_EXERCISE PROMPT_
Beginning with the line below that contains "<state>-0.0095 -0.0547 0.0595" and ending with the line that contains "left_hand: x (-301", copy every line exactly. Copy nothing else.

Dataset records
=-=-=

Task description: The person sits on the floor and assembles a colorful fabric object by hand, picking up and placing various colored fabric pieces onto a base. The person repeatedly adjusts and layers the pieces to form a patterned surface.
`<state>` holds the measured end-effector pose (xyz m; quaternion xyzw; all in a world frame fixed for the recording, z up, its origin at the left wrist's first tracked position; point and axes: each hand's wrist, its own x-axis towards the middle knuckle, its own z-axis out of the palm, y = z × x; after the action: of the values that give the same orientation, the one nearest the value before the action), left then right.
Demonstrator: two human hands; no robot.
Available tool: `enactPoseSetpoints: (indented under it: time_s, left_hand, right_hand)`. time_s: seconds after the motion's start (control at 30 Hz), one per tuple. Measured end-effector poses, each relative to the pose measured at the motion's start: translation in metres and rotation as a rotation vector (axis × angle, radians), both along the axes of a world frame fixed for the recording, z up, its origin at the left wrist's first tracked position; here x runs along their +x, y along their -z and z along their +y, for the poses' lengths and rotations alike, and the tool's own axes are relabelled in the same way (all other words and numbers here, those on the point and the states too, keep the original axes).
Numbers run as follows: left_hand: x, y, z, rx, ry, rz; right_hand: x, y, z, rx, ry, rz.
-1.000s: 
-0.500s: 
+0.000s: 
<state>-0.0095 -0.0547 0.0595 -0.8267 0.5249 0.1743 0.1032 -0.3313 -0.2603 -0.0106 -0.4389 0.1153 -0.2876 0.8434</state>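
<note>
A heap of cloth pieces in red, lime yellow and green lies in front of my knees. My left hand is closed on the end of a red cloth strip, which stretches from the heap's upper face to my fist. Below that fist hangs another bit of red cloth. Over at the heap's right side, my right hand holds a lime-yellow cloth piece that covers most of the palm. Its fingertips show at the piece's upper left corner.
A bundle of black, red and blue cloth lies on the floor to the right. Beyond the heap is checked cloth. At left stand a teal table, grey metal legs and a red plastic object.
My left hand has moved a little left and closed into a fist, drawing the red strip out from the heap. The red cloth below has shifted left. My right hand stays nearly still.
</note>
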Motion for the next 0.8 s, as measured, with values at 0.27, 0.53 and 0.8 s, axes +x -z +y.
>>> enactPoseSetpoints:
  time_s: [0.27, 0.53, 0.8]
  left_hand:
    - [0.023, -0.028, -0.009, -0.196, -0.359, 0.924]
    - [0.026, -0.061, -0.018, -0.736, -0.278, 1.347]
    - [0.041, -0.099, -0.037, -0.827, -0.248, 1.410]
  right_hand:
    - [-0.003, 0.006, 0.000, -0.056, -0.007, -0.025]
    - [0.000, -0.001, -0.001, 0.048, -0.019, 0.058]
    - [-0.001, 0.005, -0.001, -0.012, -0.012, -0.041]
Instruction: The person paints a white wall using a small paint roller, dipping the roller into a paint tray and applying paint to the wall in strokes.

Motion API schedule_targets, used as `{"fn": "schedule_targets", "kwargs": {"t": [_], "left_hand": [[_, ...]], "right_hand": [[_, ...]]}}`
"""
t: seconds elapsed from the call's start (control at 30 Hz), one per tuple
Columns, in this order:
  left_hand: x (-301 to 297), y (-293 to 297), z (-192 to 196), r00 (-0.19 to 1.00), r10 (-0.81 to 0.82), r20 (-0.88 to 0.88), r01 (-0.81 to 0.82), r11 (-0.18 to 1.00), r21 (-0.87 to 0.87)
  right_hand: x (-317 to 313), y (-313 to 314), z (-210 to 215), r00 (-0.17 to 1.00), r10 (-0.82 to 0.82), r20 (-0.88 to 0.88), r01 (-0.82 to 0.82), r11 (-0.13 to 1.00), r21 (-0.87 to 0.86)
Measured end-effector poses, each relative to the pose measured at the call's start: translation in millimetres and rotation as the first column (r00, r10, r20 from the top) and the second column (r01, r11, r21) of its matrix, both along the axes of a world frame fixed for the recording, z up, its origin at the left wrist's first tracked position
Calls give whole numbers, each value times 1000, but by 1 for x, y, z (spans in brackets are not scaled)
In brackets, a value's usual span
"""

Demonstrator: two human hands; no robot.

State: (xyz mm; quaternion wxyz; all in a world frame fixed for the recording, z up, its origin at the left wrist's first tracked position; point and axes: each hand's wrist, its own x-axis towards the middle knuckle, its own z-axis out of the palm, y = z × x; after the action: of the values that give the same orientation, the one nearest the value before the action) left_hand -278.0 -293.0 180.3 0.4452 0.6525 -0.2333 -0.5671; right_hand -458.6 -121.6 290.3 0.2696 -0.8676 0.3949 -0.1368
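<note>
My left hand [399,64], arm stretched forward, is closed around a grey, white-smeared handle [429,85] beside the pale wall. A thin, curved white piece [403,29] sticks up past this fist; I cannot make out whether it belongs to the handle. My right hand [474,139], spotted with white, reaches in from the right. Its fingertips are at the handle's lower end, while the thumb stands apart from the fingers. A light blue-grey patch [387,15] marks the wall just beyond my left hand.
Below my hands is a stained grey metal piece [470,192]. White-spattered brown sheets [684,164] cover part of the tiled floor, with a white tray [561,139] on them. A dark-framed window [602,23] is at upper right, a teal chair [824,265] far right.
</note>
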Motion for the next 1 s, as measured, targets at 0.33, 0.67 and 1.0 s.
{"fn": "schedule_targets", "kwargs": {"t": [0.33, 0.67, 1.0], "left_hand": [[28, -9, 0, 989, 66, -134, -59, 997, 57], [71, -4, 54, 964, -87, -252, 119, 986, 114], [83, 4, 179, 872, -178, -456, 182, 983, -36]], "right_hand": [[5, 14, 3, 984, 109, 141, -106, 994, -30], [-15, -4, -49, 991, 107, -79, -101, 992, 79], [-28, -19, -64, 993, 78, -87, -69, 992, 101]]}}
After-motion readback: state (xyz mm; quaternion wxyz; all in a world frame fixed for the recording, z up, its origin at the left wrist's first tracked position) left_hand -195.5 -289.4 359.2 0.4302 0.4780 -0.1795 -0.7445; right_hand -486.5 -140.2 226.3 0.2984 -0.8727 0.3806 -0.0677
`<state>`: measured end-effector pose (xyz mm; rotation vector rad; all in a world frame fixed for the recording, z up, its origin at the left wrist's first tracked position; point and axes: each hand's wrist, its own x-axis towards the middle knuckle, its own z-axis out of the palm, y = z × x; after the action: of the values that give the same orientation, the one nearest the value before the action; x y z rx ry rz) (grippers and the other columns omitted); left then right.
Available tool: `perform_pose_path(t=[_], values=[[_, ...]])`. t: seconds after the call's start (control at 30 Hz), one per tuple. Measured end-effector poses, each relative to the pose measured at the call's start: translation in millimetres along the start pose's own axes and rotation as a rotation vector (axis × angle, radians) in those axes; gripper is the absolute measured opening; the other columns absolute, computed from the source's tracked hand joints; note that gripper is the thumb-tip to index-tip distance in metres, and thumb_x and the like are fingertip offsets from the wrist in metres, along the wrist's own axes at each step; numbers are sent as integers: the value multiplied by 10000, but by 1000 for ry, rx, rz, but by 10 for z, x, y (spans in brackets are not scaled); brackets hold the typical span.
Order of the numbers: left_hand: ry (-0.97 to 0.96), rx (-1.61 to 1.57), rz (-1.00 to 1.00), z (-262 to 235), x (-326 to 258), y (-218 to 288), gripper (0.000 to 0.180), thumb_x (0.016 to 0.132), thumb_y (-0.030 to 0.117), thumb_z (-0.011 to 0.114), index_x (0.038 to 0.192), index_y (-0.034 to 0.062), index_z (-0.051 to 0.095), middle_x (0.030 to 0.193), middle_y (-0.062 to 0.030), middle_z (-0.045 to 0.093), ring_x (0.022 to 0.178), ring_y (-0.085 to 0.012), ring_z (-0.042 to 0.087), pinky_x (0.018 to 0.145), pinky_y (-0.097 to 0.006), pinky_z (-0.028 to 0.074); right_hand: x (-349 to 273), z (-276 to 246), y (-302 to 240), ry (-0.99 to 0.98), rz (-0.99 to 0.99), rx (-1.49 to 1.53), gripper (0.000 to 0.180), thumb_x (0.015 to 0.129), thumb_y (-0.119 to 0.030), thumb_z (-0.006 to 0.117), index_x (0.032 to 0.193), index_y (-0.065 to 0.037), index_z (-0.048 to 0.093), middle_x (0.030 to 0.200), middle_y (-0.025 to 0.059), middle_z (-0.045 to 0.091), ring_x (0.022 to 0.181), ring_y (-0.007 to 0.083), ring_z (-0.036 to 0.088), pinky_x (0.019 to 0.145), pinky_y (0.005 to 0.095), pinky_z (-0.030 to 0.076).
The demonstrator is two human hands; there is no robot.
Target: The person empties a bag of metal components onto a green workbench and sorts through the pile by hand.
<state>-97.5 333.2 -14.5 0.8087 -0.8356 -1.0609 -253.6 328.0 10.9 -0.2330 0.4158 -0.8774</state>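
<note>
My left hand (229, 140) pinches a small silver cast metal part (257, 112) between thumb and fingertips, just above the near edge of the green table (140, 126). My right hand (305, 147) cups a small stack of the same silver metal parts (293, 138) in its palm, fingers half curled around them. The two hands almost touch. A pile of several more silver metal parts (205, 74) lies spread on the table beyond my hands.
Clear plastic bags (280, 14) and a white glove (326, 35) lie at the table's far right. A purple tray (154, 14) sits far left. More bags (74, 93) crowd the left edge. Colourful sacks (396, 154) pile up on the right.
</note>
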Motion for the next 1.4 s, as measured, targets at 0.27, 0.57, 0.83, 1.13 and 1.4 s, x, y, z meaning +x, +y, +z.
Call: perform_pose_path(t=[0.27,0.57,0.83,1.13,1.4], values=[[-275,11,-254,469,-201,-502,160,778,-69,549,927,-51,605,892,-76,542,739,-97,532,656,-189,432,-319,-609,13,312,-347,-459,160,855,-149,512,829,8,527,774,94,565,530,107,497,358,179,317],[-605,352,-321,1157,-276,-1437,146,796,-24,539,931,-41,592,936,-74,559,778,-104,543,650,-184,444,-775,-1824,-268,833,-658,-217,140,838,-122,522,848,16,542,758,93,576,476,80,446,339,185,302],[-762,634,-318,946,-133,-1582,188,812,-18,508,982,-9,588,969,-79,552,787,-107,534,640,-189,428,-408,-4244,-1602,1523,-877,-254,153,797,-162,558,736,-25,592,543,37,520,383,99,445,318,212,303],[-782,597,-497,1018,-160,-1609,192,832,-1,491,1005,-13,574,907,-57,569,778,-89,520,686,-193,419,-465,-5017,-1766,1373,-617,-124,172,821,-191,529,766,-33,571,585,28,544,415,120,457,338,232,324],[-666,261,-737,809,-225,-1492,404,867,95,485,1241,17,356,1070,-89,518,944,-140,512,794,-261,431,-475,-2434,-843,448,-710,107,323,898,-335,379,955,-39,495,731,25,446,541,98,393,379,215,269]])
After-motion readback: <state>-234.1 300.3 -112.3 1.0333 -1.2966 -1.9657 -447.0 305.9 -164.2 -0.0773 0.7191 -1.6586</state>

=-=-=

_RESPONSE TO THE TASK_
<state>-0.0095 -0.0547 0.0595 -0.8267 0.5249 0.1743 0.1032 -0.3313 -0.2603 -0.0106 -0.4389 0.1153 -0.2876 0.8434</state>
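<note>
A heap of cloth pieces in red, lime yellow and green lies in front of my knees. My left hand is closed on the end of a red cloth strip, which stretches from the heap's upper face to my fist. Below that fist hangs another bit of red cloth. Over at the heap's right side, my right hand holds a lime-yellow cloth piece that covers most of the palm. Its fingertips show at the piece's upper left corner.
A bundle of black, red and blue cloth lies on the floor to the right. Beyond the heap is checked cloth. At left stand a teal table, grey metal legs and a red plastic object.
My left hand has moved a little left and closed into a fist, drawing the red strip out from the heap. The red cloth below has shifted left. My right hand stays nearly still.
</note>
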Motion for the next 0.8 s, as measured, with values at 0.27, 0.53 and 0.8 s, axes +x -z +y.
>>> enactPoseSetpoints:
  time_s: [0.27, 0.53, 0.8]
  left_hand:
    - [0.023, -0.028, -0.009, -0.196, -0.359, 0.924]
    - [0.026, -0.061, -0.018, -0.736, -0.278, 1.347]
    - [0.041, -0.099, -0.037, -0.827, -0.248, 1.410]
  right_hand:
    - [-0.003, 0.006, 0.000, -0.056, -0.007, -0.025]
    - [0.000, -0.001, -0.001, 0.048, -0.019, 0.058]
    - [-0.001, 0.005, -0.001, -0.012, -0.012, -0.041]
Instruction: The person paints a white wall using a small paint roller, dipping the roller into a paint tray and applying paint to the wall in strokes.

Motion API schedule_targets, used as `{"fn": "schedule_targets", "kwargs": {"t": [_], "left_hand": [[_, ...]], "right_hand": [[_, ...]]}}`
"""
t: seconds elapsed from the call's start (control at 30 Hz), one per tuple
Columns, in this order:
  left_hand: x (-301 to 297), y (-293 to 297), z (-192 to 196), r00 (-0.19 to 1.00), r10 (-0.81 to 0.82), r20 (-0.88 to 0.88), r01 (-0.81 to 0.82), r11 (-0.18 to 1.00), r21 (-0.87 to 0.87)

Work on the exercise is finished.